Exercise prompt:
Reproduce all of the material, keeping each line intact.

Supplied material:
- Opening Delimiter -
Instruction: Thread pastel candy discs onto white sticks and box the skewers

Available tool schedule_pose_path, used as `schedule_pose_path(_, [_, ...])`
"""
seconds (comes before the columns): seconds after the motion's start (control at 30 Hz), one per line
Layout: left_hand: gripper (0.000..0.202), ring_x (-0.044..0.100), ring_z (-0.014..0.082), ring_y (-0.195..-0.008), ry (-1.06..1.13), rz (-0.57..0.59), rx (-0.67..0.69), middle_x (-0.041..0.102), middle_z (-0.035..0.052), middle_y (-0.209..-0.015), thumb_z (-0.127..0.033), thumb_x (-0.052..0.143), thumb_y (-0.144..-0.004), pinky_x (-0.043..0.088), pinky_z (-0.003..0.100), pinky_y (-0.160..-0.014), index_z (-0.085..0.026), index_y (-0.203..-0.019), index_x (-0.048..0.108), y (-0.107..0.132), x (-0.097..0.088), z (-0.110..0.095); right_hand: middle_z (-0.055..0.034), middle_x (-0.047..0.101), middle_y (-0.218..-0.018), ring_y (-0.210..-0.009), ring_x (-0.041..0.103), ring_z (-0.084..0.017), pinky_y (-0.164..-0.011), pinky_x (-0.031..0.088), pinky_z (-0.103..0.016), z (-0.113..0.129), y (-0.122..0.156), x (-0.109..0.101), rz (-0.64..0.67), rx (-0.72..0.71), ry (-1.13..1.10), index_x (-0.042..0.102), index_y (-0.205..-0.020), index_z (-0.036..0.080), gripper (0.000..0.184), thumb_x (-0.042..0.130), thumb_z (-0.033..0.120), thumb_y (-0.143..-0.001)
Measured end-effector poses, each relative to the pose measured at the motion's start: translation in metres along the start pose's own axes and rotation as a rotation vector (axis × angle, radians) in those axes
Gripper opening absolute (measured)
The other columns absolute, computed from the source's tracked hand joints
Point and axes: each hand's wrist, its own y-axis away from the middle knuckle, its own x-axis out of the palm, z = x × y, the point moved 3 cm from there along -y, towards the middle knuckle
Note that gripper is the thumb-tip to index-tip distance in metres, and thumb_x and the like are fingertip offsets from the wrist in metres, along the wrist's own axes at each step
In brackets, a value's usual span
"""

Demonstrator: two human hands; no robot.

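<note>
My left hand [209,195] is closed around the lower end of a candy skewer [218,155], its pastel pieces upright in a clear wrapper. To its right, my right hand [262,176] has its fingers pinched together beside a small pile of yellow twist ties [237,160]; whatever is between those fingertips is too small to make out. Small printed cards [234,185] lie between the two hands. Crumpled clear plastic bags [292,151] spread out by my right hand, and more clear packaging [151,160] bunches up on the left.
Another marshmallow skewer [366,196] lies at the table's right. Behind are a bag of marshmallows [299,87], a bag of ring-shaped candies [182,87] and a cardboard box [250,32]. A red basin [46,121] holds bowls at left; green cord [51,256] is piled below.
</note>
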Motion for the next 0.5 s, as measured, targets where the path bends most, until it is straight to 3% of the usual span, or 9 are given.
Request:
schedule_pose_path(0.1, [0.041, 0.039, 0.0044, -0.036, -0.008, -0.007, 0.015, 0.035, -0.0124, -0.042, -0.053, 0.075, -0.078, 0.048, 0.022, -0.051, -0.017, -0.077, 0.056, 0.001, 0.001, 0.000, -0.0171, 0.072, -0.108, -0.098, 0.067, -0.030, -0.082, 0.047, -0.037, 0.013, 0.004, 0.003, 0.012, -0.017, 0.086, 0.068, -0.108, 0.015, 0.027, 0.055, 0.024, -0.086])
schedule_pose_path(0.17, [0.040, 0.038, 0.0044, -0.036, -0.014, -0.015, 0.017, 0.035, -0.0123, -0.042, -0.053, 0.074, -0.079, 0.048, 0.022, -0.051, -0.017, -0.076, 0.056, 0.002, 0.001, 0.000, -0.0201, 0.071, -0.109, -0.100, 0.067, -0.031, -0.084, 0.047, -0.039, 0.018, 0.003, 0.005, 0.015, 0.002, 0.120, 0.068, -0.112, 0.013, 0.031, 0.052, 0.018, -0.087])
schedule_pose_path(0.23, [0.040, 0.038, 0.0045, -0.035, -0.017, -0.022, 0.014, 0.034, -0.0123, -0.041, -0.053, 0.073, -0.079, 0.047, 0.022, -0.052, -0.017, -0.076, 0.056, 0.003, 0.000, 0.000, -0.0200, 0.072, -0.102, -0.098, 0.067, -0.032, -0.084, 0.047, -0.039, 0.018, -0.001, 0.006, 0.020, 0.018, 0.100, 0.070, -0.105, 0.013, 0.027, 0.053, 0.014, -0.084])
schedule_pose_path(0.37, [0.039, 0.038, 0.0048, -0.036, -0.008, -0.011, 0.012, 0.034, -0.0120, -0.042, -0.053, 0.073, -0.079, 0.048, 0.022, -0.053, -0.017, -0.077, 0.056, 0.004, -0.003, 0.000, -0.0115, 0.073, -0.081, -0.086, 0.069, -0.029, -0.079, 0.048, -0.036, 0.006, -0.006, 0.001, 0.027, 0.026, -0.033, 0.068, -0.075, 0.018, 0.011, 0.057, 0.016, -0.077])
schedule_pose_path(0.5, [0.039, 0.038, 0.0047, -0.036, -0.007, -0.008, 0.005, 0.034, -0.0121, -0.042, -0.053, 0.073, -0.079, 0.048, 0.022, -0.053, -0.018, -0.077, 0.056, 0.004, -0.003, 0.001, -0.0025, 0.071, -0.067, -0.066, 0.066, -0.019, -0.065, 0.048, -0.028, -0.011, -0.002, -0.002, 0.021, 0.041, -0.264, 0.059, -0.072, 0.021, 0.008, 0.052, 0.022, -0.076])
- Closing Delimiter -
Output below:
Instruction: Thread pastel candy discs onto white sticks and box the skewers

Available tool schedule_pose_path, used as `schedule_pose_path(_, [_, ...])`
"""
seconds (comes before the columns): seconds after the motion's start (control at 30 Hz), one per line
Layout: left_hand: gripper (0.000..0.202), ring_x (-0.044..0.100), ring_z (-0.014..0.082), ring_y (-0.195..-0.008), ry (-1.06..1.13), rz (-0.57..0.59), rx (-0.67..0.69), middle_x (-0.041..0.102), middle_z (-0.035..0.052), middle_y (-0.209..-0.015), thumb_z (-0.127..0.033), thumb_x (-0.052..0.143), thumb_y (-0.144..-0.004), pinky_x (-0.043..0.088), pinky_z (-0.003..0.100), pinky_y (-0.160..-0.014), index_z (-0.085..0.026), index_y (-0.203..-0.019), index_x (-0.048..0.108), y (-0.107..0.132), x (-0.097..0.088), z (-0.110..0.095); right_hand: middle_z (-0.055..0.034), middle_x (-0.047..0.101), middle_y (-0.218..-0.018), ring_y (-0.210..-0.009), ring_x (-0.041..0.103), ring_z (-0.084..0.017), pinky_y (-0.164..-0.011), pinky_x (-0.031..0.088), pinky_z (-0.103..0.016), z (-0.113..0.129), y (-0.122..0.156), x (-0.109..0.101), rz (-0.64..0.67), rx (-0.72..0.71), ry (-1.13..1.10), index_x (-0.042..0.102), index_y (-0.205..-0.020), index_z (-0.036..0.080), gripper (0.000..0.184), thumb_x (-0.042..0.130), thumb_z (-0.033..0.120), thumb_y (-0.143..-0.001)
Measured end-effector poses, each relative to the pose measured at the motion's start: translation in metres along the start pose's own axes and rotation as a rotation vector (axis × angle, radians) in those axes
Gripper opening absolute (measured)
The other columns absolute, computed from the source's tracked hand joints
Point and axes: each hand's wrist, its own y-axis away from the middle knuckle, its own x-axis out of the palm, z = x × y, the point moved 3 cm from there along -y, towards the middle knuckle
Note that gripper is the thumb-tip to index-tip distance in metres, and thumb_x and the like are fingertip offsets from the wrist in metres, along the wrist's own axes at each step
In brackets, a value's usual span
"""

Demonstrator: two human hands; no robot.

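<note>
My left hand [209,195] is closed around the lower end of a candy skewer [218,155], its pastel pieces upright in a clear wrapper. To its right, my right hand [262,176] has its fingers pinched together beside a small pile of yellow twist ties [237,160]; whatever is between those fingertips is too small to make out. Small printed cards [234,185] lie between the two hands. Crumpled clear plastic bags [292,151] spread out by my right hand, and more clear packaging [151,160] bunches up on the left.
Another marshmallow skewer [366,196] lies at the table's right. Behind are a bag of marshmallows [299,87], a bag of ring-shaped candies [182,87] and a cardboard box [250,32]. A red basin [46,121] holds bowls at left; green cord [51,256] is piled below.
</note>
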Motion for the next 0.5 s, as measured, targets where the path bends most, until it is straight to 3% of the usual span, or 9 are given.
Request:
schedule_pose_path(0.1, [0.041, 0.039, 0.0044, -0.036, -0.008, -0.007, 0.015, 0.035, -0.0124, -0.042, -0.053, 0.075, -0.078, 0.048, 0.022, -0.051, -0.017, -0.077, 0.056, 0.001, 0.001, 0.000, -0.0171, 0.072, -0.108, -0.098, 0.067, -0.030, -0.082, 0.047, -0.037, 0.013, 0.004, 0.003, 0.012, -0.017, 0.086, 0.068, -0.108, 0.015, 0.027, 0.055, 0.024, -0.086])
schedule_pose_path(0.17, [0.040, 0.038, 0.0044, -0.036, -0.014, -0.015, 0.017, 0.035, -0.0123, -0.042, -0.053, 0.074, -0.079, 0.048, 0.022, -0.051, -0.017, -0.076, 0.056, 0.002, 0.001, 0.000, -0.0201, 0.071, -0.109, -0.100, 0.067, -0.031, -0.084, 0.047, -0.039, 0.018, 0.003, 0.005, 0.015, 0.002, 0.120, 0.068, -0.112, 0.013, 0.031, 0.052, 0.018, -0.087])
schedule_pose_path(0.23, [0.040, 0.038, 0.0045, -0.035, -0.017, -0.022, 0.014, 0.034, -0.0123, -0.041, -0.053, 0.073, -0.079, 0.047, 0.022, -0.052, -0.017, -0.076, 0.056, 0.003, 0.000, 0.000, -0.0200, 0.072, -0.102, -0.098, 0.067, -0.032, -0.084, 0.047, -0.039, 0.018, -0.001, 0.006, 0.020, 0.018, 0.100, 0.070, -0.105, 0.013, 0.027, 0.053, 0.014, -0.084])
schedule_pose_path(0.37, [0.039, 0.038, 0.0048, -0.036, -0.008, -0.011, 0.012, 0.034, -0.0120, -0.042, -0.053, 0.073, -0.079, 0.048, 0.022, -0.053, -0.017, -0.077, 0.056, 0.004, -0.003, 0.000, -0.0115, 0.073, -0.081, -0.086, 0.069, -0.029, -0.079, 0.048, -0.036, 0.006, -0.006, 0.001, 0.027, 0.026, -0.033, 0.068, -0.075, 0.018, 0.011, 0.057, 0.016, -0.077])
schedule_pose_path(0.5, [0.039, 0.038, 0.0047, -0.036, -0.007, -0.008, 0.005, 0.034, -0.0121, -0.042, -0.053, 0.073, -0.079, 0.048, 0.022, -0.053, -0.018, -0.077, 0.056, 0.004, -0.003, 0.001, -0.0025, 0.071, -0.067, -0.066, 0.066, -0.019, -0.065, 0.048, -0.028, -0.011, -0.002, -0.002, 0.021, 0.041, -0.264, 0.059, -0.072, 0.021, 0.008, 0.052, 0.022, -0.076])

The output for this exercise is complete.